AIM OF THE TASK: Exactly reproduce the lines from the top of the entries below through the line containing "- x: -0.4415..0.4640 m", with both ends included.
── EXTRACTED ENTRIES
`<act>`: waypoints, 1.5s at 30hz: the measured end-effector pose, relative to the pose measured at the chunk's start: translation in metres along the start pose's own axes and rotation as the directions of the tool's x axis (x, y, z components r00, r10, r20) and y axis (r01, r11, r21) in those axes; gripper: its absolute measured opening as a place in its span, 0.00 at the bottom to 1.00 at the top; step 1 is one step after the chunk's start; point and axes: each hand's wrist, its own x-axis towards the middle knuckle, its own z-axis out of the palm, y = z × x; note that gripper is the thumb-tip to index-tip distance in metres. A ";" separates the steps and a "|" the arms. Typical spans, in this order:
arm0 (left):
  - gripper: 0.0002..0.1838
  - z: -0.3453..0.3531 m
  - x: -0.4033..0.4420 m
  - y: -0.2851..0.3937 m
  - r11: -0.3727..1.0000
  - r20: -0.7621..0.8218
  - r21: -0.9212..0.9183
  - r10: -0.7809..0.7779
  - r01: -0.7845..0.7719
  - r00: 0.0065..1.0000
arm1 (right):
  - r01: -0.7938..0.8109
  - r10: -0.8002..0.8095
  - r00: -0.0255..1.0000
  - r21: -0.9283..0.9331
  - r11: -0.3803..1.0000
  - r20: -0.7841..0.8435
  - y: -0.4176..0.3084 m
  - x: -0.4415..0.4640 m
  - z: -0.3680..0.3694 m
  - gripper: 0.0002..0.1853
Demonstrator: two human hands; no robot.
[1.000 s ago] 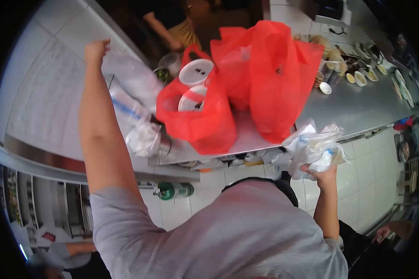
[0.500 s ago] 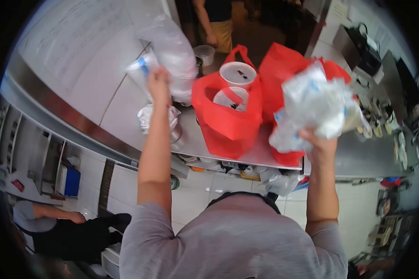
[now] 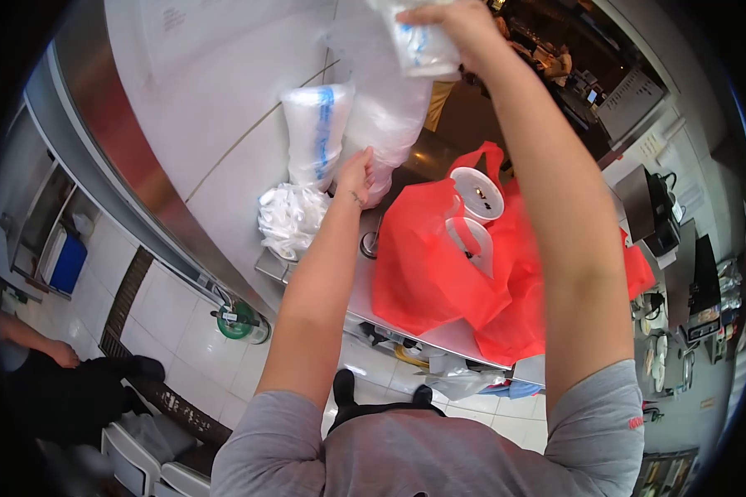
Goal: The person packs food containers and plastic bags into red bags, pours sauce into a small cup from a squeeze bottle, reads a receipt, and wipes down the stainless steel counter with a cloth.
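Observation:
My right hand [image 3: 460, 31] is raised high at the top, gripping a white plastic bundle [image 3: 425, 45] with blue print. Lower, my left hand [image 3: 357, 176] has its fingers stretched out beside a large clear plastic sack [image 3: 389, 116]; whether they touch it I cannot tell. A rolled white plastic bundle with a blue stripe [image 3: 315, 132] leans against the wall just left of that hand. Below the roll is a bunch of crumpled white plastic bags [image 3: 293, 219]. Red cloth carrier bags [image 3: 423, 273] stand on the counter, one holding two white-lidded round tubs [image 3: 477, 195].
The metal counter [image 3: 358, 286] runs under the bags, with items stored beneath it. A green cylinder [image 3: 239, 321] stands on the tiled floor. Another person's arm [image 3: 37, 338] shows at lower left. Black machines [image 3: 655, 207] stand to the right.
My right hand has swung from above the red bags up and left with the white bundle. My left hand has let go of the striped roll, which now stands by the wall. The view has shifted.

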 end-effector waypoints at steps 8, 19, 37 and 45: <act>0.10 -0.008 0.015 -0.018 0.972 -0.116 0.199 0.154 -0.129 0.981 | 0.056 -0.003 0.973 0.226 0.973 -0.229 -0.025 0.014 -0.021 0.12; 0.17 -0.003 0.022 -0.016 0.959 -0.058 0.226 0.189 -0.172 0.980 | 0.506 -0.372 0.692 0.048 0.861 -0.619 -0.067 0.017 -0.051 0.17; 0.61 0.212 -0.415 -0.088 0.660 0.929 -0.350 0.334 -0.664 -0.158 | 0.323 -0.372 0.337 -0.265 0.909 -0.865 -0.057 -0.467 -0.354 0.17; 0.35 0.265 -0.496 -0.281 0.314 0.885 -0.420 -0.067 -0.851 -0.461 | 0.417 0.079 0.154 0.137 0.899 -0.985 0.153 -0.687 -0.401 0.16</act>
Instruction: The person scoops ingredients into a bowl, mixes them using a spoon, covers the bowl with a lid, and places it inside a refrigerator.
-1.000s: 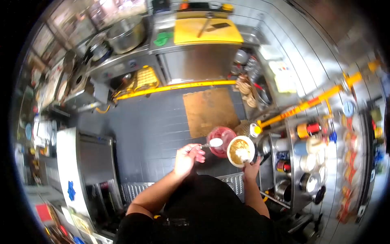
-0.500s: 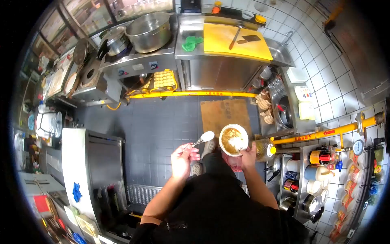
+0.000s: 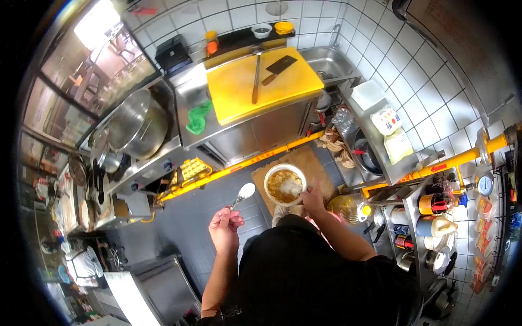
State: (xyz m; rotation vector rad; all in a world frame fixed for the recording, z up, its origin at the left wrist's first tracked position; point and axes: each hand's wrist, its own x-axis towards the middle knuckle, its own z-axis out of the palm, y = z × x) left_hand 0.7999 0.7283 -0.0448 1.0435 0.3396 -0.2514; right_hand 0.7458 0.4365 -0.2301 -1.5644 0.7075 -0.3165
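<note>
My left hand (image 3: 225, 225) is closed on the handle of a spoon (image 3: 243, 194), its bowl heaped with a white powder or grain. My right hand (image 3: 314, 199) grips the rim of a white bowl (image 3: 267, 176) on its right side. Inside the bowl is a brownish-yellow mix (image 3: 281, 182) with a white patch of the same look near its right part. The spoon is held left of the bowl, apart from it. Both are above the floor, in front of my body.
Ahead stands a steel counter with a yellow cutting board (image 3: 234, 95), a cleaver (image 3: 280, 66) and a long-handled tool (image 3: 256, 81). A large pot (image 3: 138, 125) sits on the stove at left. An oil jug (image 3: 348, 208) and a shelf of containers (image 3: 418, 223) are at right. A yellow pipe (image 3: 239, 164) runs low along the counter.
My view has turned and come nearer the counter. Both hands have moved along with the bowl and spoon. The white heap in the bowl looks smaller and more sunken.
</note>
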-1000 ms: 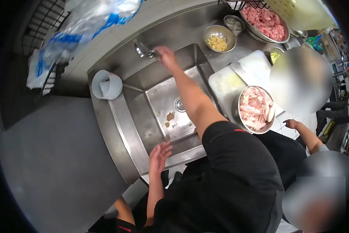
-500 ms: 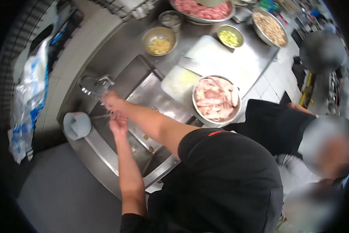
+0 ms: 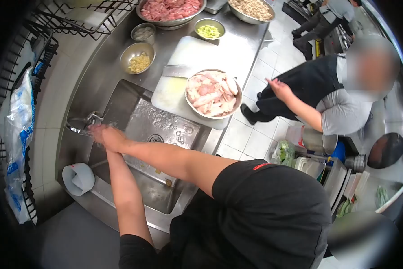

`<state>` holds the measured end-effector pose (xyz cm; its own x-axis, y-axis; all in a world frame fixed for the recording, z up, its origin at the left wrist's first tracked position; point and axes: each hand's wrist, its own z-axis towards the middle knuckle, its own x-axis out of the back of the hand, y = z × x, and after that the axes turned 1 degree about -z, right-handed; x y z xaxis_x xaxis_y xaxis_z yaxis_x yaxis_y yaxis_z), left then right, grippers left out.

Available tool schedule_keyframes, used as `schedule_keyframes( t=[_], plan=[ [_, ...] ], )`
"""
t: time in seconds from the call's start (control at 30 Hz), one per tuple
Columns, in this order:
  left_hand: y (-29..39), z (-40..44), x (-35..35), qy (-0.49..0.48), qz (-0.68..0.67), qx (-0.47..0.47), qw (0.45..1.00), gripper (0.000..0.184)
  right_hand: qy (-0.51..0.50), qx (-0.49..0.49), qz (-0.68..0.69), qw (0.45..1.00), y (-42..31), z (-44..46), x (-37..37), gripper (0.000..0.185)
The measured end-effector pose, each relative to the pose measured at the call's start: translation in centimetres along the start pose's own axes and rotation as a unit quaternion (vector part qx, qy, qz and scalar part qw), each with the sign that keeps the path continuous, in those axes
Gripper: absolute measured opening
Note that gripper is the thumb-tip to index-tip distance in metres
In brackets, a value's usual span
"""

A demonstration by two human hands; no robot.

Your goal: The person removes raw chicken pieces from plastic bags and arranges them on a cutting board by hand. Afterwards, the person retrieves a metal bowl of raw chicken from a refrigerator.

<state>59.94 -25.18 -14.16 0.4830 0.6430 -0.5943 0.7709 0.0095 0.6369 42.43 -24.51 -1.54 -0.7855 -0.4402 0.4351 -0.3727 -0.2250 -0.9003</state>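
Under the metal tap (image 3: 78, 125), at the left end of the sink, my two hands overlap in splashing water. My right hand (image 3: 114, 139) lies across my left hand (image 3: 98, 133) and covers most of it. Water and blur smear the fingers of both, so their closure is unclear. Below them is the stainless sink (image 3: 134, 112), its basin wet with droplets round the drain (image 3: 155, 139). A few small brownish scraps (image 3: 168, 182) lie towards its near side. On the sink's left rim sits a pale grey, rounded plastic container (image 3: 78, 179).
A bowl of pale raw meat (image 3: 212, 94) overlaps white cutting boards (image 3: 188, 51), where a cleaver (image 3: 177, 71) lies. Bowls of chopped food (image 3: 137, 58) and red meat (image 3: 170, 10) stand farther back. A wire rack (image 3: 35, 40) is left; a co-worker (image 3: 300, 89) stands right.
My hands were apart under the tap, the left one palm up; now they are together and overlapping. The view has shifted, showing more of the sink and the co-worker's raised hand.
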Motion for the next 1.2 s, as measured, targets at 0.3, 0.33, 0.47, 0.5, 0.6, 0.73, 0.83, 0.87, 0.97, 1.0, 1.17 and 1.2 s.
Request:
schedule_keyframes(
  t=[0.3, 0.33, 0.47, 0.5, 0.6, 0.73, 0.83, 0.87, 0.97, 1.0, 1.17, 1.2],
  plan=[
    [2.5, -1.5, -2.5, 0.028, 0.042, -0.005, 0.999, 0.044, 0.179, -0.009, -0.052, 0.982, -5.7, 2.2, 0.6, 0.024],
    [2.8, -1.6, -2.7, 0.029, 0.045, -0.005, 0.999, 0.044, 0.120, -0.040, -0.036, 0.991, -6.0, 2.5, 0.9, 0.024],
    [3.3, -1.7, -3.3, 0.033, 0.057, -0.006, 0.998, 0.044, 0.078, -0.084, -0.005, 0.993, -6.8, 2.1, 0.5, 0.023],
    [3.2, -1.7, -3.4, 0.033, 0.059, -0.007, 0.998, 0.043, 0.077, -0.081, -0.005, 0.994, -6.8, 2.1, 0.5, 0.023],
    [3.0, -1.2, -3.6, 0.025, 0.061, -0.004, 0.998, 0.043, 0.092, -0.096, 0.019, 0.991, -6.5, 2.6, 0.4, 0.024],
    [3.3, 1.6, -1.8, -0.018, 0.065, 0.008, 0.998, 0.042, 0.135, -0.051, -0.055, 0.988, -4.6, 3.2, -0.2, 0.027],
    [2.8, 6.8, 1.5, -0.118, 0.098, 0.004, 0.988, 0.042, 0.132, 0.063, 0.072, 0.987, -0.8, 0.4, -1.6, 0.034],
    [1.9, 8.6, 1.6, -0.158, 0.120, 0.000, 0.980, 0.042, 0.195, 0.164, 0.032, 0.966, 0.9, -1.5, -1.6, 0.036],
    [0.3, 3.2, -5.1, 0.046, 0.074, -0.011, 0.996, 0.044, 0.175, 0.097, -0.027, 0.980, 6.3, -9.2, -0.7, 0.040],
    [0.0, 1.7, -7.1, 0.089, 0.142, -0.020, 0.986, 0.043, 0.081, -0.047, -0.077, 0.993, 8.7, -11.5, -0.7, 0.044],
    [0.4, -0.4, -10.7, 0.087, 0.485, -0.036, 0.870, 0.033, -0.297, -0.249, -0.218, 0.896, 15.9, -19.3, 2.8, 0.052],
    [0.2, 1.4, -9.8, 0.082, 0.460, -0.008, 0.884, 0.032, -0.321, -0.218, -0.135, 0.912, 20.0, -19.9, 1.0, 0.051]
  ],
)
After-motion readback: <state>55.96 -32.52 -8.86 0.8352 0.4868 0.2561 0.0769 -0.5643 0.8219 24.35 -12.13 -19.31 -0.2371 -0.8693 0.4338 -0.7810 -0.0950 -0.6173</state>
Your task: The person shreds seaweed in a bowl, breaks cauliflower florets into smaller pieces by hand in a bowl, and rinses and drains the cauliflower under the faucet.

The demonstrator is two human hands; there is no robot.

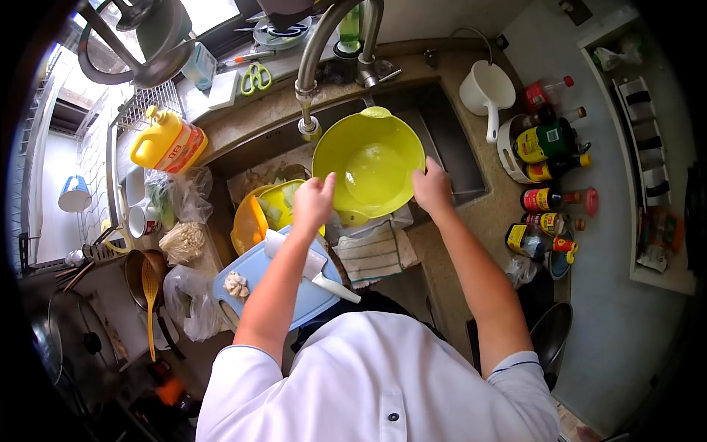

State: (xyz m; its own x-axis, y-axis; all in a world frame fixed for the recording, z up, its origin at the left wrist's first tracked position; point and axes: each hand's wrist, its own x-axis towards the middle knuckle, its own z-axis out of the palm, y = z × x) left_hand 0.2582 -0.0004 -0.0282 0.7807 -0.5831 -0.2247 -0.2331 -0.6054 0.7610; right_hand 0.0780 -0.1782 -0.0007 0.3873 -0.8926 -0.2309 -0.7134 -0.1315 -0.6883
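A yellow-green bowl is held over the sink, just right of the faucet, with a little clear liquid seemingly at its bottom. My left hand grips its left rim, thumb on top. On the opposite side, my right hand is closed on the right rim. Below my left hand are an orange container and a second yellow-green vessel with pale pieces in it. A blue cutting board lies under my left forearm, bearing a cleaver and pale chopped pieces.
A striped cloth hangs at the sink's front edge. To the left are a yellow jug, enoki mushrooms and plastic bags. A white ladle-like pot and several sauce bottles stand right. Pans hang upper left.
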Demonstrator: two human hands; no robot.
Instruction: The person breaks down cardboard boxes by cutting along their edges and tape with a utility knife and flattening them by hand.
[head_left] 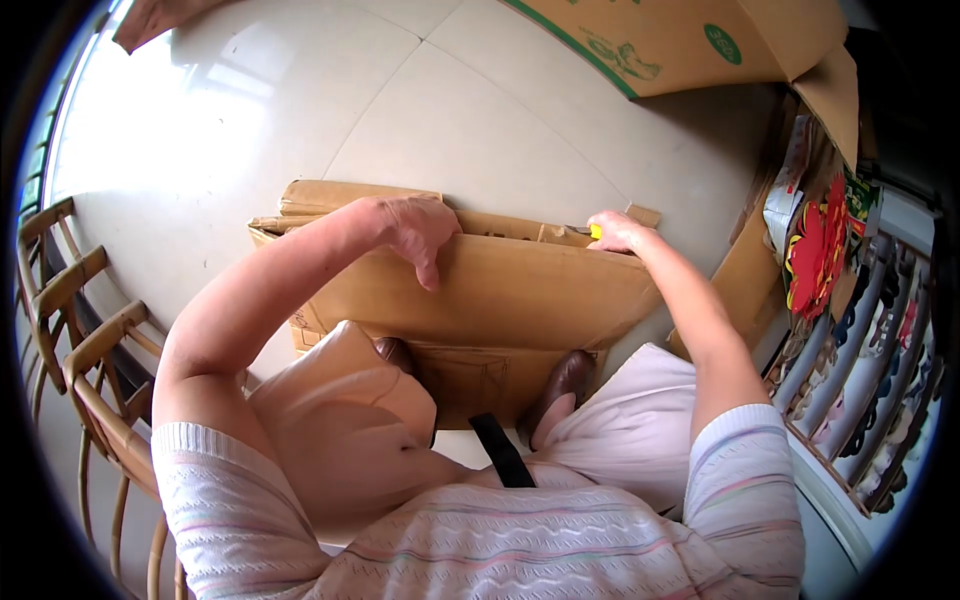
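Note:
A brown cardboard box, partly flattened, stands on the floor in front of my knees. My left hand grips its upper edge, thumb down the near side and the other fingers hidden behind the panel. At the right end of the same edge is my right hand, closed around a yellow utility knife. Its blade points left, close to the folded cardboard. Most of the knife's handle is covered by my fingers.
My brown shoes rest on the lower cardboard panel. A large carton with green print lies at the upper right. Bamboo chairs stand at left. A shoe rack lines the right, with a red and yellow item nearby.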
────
RESULT OF THIS TASK:
`<act>`: waypoints, 1.5s at 30hz: the measured end-effector pose, relative to the pose measured at the chunk's start: translation in metres along the start pose's own axes and rotation as the directions of the tool's x axis (x, y, z components r00, r10, r20) and y axis (r01, r11, r21) in those axes; gripper: its absolute measured opening as a place in its span, 0.00 at the bottom to 1.00 at the top; step 1 is one step after the chunk's start; point and axes: each hand's wrist, its own x-axis towards the middle knuckle, its own z-axis out of the palm, y = z × x; note that gripper is the thumb-tip to index-tip distance in metres. A ";" separates the steps and a "|" the arms. Typical spans, in this order:
arm0 (left):
  - gripper: 0.0002..0.1838
  - z: -0.3453..0.3531 m
  - x: -0.4033..0.4420 m
  - y: -0.2851..0.3937 m
  - r11: -0.3727..1.0000
  - r20: -0.7621..0.8218
  - r21: -0.9212..0.9183
  - r10: -0.7809..0.7779
  - r01: -0.7845..0.7719
  - r00: 0.0065..1.0000
arm1 (right):
  - r01: -0.7938..0.8109
  - r10: -0.8002..0.8095
  - r00: -0.0255..1.0000
  - r21: -0.9283..0.9331
  - r11: -0.3803..1.0000
  - r20: -0.7841..0.8435
  - y: -0.4176..0.3084 m
  - x: -0.4415..0.4640 m

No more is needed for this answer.